Netanyahu's blunt appeal, along with his last-minute abandonment of the goal of a two-state solution, may have won him votes, but the rising influence of Arab Israelis may mean politicians won't get away with such statements one day.

"He has vilified his country’s Arab citizens; no decent American would tolerate it if a white politician were to speak this way of blacks, or if a Christian were to speak this way of Jews. Netanyahu has become Israel’s George Wallace," wrote William Saletan in Slate. A New York Times editorial said Netanyahu "forfeited any claim to representing all Israelis" through his words. He appeared to backtrack, declaring in his victory speech -- after all his supporters had voted -- that he wants security and prosperity for “all citizens of Israel, Jews and non-Jews alike.”

Far-right parties have pointed to the higher birth rate among Arab Israelis in comparison to Jews in warning that Arabs threaten Israel’s existence as a Jewish state. The Palestinian Central Bureau of Statistics predicts Palestinians in Israel, the West Bank and Gaza will outnumber Jews by next year, according to the Forward, while some projections show Israel (without the occupied territories) becoming an Arab-majority state by 2048. Those trends present a dire threat to Israel's claim to be both democracy and a Jewish state.

Former Prime Minister Ehud Barak described the dilemma in a 2010 speech: "If, and as long as between the Jordan [River] and the [Mediterranean Sea], there is only one political entity, named Israel, it will end up being either non-Jewish or non-democratic. ... If the Palestinians vote in elections, it is a binational state, and if they don't, it is an apartheid state."

There are about 1 million Arab Israelis, or about 20 percent of Israel's population and 15 percent of the country's eligible voters. The coalition of parties representing them, which partly campaigned on combating racism, got about 11 percent of the vote, and 14 Knesset seats out of 120. Because Israeli politics is so fragmented, the roughly 25 parties don't need to court diverse segments of the population. For example, Netanyahu's Likud gained the most Knesset seats with only a quarter of the vote.

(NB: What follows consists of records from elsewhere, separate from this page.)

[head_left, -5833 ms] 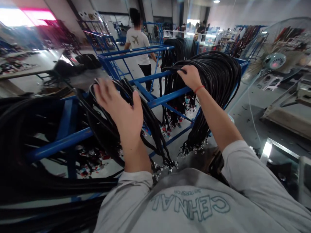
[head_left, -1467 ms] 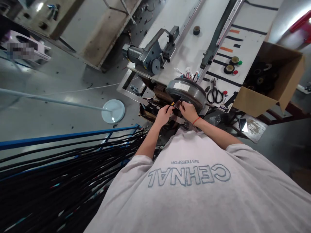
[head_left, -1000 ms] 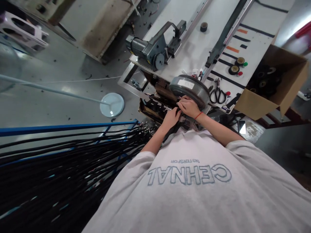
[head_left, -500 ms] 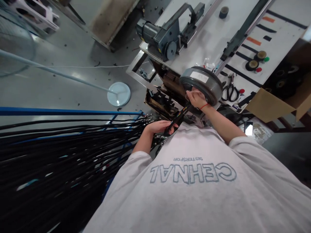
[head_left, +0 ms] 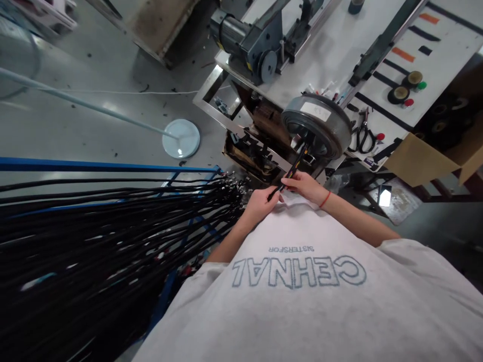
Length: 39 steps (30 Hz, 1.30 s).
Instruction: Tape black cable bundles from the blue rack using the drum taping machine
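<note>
A black wire harness (head_left: pixel 293 170) with a few coloured wires showing runs down from the round grey machine drum (head_left: pixel 332 123) to my hands. My left hand (head_left: pixel 261 202) is closed around its lower end, close to my shirt. Just to the right, my right hand (head_left: pixel 305 186) pinches the same harness with thumb and fingers, a red string on that wrist. The upper end of the harness enters the dark opening on the drum's near face. How it is held inside is hidden.
Many long black cables (head_left: pixel 113 231) lie on a blue rack (head_left: pixel 105 163) at left. A grey motor unit (head_left: pixel 245 45) sits on the white workbench (head_left: pixel 339 55). Tape rolls (head_left: pixel 399 94), scissors (head_left: pixel 364 137) and an open cardboard box (head_left: pixel 422 160) are at right; a stand's round base (head_left: pixel 181 138) is on the floor.
My right hand has come away from the drum's opening, down along the harness to beside my left hand. My left hand has shifted slightly right. The camera view has moved a little.
</note>
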Available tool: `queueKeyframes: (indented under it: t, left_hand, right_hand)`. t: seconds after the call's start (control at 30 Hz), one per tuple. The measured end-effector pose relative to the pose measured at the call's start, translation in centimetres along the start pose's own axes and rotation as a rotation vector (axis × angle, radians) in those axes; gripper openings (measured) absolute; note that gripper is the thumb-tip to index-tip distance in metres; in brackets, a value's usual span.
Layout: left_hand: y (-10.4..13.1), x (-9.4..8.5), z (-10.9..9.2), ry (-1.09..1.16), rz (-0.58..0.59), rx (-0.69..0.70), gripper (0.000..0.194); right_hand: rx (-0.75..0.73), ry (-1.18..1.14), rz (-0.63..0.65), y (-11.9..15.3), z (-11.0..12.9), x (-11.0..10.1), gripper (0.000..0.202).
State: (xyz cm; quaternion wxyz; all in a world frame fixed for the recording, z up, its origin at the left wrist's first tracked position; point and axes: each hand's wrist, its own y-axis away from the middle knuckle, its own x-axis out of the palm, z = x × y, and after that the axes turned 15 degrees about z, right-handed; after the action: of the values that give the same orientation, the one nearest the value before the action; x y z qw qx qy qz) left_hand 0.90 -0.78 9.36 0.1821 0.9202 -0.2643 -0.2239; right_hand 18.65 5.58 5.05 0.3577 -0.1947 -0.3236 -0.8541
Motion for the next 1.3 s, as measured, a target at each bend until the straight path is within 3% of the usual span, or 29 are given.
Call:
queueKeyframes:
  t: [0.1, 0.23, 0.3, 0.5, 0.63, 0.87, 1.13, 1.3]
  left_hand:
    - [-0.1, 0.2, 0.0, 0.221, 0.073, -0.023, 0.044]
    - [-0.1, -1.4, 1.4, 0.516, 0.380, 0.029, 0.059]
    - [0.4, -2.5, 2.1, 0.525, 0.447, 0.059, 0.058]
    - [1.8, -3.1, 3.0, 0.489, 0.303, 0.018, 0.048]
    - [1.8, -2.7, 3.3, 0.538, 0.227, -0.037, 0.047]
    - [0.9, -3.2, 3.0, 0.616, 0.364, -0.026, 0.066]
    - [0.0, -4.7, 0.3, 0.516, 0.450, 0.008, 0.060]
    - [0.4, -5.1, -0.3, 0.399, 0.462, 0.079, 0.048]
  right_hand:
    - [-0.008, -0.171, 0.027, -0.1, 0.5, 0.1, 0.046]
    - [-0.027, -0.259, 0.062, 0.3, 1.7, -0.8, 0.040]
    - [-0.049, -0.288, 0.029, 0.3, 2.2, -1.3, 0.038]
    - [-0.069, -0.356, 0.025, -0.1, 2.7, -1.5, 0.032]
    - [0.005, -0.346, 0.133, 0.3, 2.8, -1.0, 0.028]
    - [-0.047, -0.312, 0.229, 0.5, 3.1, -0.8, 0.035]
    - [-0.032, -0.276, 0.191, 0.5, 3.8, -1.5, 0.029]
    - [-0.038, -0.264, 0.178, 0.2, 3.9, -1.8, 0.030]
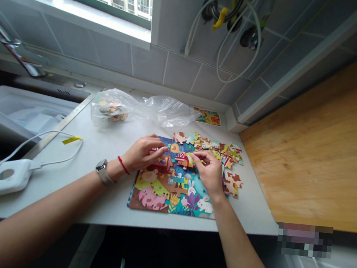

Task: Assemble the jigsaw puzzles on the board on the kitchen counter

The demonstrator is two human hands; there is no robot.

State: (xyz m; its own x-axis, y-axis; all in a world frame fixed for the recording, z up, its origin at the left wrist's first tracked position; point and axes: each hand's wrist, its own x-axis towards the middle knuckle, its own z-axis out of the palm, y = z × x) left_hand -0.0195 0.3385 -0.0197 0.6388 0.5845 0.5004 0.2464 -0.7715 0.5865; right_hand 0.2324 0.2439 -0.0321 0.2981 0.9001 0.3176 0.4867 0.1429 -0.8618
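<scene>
So your puzzle (153, 199) sits flat on the white counter (102, 202), at the near edge, right of the middle. It's a busy farm scene: pink pigs at the near left, a pale hen just beyond them, white rabbits and a purple plant toward the near right, all on teal, green and brown, with dark blue at the far left. The seams show as thin lines.

Your right hand (209, 170) has thumb and fingers pinching a puzzle piece (181, 156) by its right end, above the middle of the picture. That piece shows a red barn front with white trim, plus some yellow and green.

Your left hand (151, 150) is over the far left part with fingers curled. Can't tell if they're pressed together on anything, since they cover what's beneath.

Hard to make out: your right hand and wrist block much of the right side, and the loose pieces (227, 149) crowd the far right, overlapping so much you can't sort one picture from another. A few brown-and-white ones (233, 182) lie just right of the puzzle. Whatever's in the clear plastic bag (174, 112) at the far side is blurry, and the bag partly covers a colorful card (210, 117).
</scene>
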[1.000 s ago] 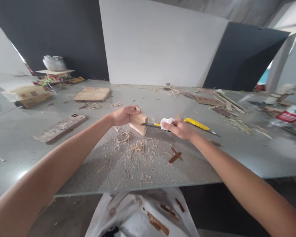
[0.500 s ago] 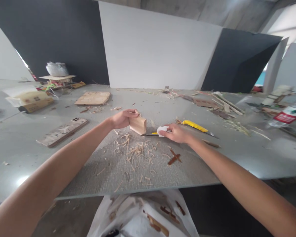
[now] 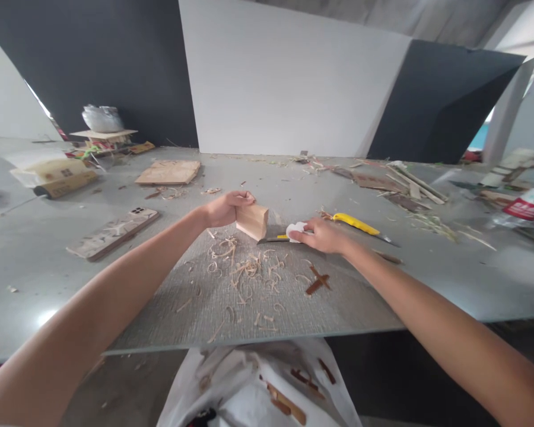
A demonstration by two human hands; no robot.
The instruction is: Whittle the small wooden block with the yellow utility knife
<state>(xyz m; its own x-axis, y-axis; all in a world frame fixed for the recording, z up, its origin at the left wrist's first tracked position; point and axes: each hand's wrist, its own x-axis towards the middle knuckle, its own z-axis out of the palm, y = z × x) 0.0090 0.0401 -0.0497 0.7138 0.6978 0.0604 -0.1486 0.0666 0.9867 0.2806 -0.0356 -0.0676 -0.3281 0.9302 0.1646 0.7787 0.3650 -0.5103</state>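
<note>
My left hand (image 3: 226, 209) is closed around the upper left end of a pale wooden block (image 3: 252, 222), which is held tilted above the table. In my right hand (image 3: 323, 235) is a utility knife (image 3: 282, 238), its grip wrapped in something white (image 3: 296, 231) with a bit of yellow showing. The blade points left, and its tip is at the block's lower right corner; whether it cuts into the wood I cannot tell. Curled wood shavings (image 3: 248, 270) lie on the table (image 3: 169, 320) below the block. A crossed pair of brown strips (image 3: 318, 280) lies nearer me.
Right of my right hand lies a yellow-handled knife (image 3: 356, 223). A phone (image 3: 113, 233) and a flat wooden board (image 3: 168, 172) lie to the left. Wood scraps (image 3: 413, 187) and a red-labelled bottle (image 3: 527, 204) are at the right. A white cloth (image 3: 244, 391) with wood pieces covers my lap.
The view has shifted slightly. Both hands, the block and the knife keep nearly the same places relative to each other, with the block turned a little.
</note>
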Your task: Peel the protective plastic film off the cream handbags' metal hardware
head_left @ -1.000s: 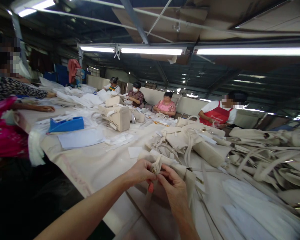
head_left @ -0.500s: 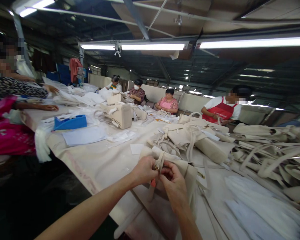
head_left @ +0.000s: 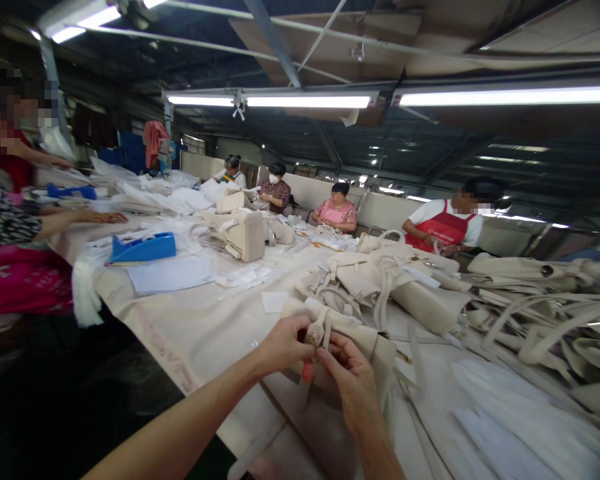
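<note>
A cream handbag lies at the table's near edge under both my hands. On its front is a strap with a round gold-toned buckle. My left hand pinches the strap at the buckle's left side. From the right, my right hand has thumb and fingers closed on the strap, its tips close to the left thumb. A small red-orange tag hangs just below the fingertips. My fingers partly hide the strap end.
A blue tape dispenser and white paper sheets lie on the table's left. More cream bags are heaped ahead and to the right, with clear plastic bags nearer. Several co-workers sit around the table; one co-worker's hand rests at the left.
My fingertips have drawn closer together below the buckle, which has turned to face me more. At the left, a co-worker's arm has shifted and another person has come into view behind.
</note>
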Demonstrator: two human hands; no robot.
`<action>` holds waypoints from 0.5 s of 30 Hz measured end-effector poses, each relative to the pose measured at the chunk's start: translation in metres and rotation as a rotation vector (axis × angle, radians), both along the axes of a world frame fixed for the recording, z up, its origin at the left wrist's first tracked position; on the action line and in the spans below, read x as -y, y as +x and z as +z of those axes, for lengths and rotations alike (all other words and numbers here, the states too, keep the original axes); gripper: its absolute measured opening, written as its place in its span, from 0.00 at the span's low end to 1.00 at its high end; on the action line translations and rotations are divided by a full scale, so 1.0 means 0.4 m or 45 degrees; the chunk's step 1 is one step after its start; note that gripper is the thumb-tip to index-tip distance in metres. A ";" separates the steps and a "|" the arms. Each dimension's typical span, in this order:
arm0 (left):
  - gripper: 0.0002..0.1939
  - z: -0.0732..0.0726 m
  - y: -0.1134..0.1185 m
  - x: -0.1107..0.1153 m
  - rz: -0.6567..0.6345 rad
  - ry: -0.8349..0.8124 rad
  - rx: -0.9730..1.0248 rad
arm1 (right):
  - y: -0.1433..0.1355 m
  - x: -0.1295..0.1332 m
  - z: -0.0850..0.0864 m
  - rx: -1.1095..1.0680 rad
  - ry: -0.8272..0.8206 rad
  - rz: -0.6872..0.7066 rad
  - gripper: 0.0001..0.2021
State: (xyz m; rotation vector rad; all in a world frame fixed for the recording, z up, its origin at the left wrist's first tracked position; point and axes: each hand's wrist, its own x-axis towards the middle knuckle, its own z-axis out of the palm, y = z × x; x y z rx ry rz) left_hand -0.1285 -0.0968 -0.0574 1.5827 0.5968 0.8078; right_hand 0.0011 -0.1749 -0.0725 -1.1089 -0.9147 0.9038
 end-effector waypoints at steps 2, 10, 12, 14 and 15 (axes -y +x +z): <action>0.08 0.007 -0.011 0.000 -0.031 -0.132 0.071 | 0.000 -0.003 -0.008 -0.038 0.001 -0.035 0.21; 0.07 -0.004 -0.007 0.007 0.095 -0.232 0.009 | -0.015 -0.004 -0.015 -0.168 -0.013 -0.017 0.21; 0.06 -0.022 0.008 0.007 0.148 -0.174 0.061 | -0.017 -0.002 -0.018 -0.216 -0.012 -0.032 0.20; 0.05 -0.039 0.020 0.008 0.224 -0.084 0.102 | -0.017 0.000 -0.021 -0.256 -0.011 -0.047 0.19; 0.05 -0.045 0.025 0.008 0.267 -0.039 0.109 | -0.017 0.001 -0.022 -0.266 -0.014 -0.060 0.19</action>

Non-Zionist Jews, like American blogger Naomi Dann of Jewish Voice For Peace, have called for Israel to be more inclusive of Arabs. “[W]hile Israel calls itself ‘the only democracy in the Middle East,’ 4.5 million Palestinians in the West Bank, East Jerusalem and Gaza (over 36% of the people living under Israeli rule) do not have the right to vote for the government that ultimately decides their fate,” she wrote.